Jennifer (Nelson) Heinmiller, a 2003 graduate of Marysville High School, has co-edited a dictionary of southern Appalachian vernacular with Dr. Michael B. Montgomery, a Distinguished Professor Emeritus of English and Linguistics at the University of South Carolina.
“I got pulled in on the project when I was in grad school,” Heinmiller said. “I was a research assistant to Dr. Michael Montgomery, who sadly passed away a few years ago. He was working on the second edition of the ‘Dictionary of Smoky Mountain English,’ and he was wanting to expand it.”
Heinmiller, who obtained her bachelor’s degree at Bowling Green State University and her Master of Arts in linguistics at the University of South Carolina-Columbia, joined the project and was named co-author.
Montgomery passed away in 2019.
“After he passed away, I spent a couple of years bringing the project to completion and publication,” she said.
The “Dictionary of Southern Appalachian English,” which includes more than 10,000 entries drawn from more than 2,200 sources, was published by The University of North Carolina Press in June.
Heinmiller spent 13 years — Montgomery spent about 18 years — on developing the dictionary.
Heinmiller, 36, is a linguist for a financial technology company based in Manhattan, New York.
In addition to her linguistics background, she has a longtime connection to Appalachian culture.
“I was born in North Carolina, and I’ve lived in North Carolina (and) South Carolina, and my paternal grandfather is from east Tennessee, which is part of Appalachia,” she said. “My maternal grandparents — all of them — are from southeastern Ohio, which is kind of the northern stretch of Appalachia.”
Heinmiller hopes that readers will use the dictionary to connect with their Appalachian roots.

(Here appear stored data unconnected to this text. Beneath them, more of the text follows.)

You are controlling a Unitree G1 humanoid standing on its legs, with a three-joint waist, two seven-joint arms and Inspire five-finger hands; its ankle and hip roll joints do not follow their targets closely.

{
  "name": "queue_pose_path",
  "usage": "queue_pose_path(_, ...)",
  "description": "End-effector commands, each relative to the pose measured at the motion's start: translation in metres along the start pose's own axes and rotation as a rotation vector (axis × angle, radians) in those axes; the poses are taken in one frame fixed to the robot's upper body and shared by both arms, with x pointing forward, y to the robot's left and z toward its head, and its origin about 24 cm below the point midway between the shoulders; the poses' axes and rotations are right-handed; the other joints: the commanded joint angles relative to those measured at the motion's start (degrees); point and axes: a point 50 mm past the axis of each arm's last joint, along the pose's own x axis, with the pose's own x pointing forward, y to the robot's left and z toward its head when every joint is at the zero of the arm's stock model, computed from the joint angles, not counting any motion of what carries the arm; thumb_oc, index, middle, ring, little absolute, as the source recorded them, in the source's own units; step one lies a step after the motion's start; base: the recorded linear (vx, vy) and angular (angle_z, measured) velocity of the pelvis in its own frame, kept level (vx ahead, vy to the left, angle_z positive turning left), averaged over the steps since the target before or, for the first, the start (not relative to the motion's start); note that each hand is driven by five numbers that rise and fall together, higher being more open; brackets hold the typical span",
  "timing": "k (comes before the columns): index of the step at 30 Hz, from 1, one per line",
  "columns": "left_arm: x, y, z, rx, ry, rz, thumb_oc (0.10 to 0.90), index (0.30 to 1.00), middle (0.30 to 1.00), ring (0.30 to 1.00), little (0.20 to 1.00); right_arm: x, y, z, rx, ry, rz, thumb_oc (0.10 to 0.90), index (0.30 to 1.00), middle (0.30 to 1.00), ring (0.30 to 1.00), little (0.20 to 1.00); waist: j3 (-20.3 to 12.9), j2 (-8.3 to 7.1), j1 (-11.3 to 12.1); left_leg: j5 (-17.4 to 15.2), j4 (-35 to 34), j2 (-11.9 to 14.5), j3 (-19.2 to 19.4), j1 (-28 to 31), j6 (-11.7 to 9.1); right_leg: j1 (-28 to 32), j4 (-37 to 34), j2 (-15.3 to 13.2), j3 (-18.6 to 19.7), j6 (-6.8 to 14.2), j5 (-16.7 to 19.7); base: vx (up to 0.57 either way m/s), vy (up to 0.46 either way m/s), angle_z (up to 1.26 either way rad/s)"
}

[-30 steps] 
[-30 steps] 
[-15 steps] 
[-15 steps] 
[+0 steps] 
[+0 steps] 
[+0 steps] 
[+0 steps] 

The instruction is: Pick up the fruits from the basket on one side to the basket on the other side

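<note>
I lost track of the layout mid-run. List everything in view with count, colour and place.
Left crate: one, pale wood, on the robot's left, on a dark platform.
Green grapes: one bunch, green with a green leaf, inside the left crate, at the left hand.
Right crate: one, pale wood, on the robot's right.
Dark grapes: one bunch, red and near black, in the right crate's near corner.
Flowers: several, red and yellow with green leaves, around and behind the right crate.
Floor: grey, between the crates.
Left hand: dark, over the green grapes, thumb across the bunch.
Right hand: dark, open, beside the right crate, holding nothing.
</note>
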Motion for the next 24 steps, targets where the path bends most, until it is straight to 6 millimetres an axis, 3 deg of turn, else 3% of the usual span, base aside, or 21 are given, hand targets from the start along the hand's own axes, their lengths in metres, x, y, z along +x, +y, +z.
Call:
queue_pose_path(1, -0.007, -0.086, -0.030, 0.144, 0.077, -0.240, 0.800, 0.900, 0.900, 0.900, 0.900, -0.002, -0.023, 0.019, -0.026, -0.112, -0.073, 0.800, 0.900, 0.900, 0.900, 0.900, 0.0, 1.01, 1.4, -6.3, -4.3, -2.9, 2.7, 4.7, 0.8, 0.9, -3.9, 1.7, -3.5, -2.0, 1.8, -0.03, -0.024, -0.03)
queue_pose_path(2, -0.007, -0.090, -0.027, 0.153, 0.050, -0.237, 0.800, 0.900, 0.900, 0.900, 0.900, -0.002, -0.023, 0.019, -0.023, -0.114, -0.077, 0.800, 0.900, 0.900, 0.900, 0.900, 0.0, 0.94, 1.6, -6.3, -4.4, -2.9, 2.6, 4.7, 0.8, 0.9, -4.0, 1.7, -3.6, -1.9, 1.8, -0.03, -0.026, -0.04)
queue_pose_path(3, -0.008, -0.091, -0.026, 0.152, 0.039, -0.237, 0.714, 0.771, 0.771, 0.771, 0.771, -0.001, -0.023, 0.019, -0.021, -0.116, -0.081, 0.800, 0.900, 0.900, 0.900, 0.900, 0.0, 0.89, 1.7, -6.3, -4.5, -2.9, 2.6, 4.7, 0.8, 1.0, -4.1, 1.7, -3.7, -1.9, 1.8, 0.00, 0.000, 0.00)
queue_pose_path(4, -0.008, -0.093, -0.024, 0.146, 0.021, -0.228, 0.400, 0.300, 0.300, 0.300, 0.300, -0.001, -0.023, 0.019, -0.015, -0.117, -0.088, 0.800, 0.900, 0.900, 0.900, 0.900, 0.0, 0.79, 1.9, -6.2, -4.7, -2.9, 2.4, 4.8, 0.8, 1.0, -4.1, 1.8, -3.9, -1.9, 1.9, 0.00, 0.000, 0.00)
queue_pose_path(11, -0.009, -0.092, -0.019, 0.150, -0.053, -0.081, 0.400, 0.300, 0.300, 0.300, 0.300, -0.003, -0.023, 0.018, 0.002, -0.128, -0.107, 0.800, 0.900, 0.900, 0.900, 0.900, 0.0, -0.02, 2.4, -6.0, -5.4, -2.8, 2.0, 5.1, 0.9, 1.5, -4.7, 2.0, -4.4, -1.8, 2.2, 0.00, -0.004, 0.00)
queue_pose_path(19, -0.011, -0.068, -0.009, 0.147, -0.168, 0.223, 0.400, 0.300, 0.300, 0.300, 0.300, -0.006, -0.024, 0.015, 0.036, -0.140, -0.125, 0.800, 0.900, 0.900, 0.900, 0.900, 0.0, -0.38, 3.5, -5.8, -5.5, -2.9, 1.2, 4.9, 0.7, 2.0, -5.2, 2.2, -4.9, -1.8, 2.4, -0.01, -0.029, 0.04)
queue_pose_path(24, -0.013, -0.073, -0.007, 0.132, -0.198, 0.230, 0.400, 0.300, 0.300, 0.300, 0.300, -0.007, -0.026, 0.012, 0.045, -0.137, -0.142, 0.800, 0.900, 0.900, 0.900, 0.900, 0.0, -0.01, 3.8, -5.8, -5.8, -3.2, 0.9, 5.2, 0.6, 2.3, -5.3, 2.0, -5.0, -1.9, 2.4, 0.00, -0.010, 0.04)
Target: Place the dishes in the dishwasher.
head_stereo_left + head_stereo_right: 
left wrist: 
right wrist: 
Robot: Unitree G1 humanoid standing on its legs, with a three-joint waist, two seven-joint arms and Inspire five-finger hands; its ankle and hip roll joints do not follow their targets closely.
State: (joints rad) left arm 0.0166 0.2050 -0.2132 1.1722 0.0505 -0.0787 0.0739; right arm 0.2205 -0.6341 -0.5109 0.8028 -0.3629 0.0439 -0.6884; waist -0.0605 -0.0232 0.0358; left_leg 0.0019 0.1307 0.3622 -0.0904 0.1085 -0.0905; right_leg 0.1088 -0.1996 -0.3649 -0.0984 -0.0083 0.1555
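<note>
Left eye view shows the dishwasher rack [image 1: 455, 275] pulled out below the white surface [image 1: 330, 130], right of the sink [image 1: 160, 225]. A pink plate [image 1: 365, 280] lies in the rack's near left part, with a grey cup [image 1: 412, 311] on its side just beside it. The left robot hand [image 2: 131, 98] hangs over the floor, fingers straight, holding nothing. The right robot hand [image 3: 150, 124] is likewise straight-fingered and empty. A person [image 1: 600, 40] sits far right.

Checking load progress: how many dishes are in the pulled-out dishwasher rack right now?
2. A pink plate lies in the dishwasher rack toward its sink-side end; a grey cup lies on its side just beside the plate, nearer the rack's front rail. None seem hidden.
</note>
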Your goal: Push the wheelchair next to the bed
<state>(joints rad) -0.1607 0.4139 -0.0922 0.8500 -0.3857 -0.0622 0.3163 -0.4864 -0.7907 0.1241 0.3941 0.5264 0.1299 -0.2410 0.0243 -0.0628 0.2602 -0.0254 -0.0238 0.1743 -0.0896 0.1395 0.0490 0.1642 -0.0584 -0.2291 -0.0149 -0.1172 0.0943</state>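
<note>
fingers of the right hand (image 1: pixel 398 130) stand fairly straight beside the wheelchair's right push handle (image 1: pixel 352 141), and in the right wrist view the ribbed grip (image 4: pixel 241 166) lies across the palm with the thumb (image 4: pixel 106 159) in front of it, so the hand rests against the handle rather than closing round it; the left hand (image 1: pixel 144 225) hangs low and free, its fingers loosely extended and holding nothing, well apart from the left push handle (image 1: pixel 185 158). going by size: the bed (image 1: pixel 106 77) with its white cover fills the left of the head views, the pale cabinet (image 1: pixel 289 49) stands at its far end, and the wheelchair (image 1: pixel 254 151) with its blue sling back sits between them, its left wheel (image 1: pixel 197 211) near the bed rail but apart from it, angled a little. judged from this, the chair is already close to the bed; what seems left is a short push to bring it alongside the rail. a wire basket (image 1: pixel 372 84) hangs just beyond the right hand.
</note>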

She added that she has “actually gotten a lot of emails from people with the most wonderful stories” about using the dictionary to understand the history of Appalachian phrases or cuisine.
She also hopes the dictionary will increase knowledge about Appalachia and end stereotypes about the culture.
The “Dictionary of Southern Appalachian English” is a revised and expanded edition of the Weatherford Award–winning “Dictionary of Smoky Mountain English,” which was published in 2005.
According to Berea College’s website, the Weatherford Awards are given by the institution and the Appalachian Studies Association every year.
“Weatherford Awards honor books that ‘best illuminate the challenges, personalities and unique qualities of the Appalachian South.’ The three categories recognized are fiction, nonfiction and poetry.”
The “Dictionary of Smoky Mountain English” was based on a body of work by Californian linguist Joseph Hall.
“He did a program with the United States government to go and document the language and culture of the people in the Smoky Mountains, right on the verge of the National Park being created,” Heinmiller explained.
During the 1930s, Hall filled field notebooks and conducted audio recordings to capture the vernacular of the Smoky Mountain people. With funding from the government, he compiled data about word usage and grammar.
“In the ’40s, he wrote his doctoral dissertation on the phonetics of Smoky Mountain speech,” Heinmiller said.
The “Dictionary of Smoky Mountain English” also referenced various projects that stemmed from Hall’s research.
According to its synopsis, the “Dictionary of Southern Appalachian English” contains approximately 35,000 citations. About 1,600 of those examples are from letters written by Civil War soldiers and their family members. Another 4,000 are taken from regional oral history recordings.
Heinmiller said she and Montgomery also referenced novels, newspaper articles, magazine articles, scholarly journal publications and music.
“We looked at one diary from the 1700s,” she added.
Heinmiller and Montgomery aimed to make this volume “as accessible and appealing to as broad an audience as possible.”
The “Dictionary of Southern Appalachian English” serves as both a historical and academic dictionary with citations, definitions and etymology.
The dictionary is being considered for the Dartmouth Medal of the American Library Association, which is awarded annually to “a reference work of outstanding quality and significance.”
The “Dictionary of Southern Appalachian English” is available in hardcover and e-edition through The University of North Carolina Press, Amazon and Barnes & Noble. A copy of the dictionary is also available at the Marysville Public Library, where Heinmiller’s mom, Kim Nelson, is a librarian.
Heinmiller also hosts a podcast based on the dictionary called “Appalachian Words,” which is available on popular platforms, such as Spotify and Apple Podcasts.
“I actually use the dictionary as the basis for the podcast, and each episode I have some kind of a theme,” she said. “Then, I go through and pull a nice selection of words from the dictionary that relate to that theme, and I talk about the definition. Then, I discuss some of the historical examples that we have, and I talk about the sources and years where each example came from and how it’s kind of woven into the broader fabric of Appalachian culture and then on a broader scale American culture.”
Additionally, Heinmiller has made guest appearances on “The Reckon Interview,” “Appalachia Meets World” and “Access Atlanta” podcasts.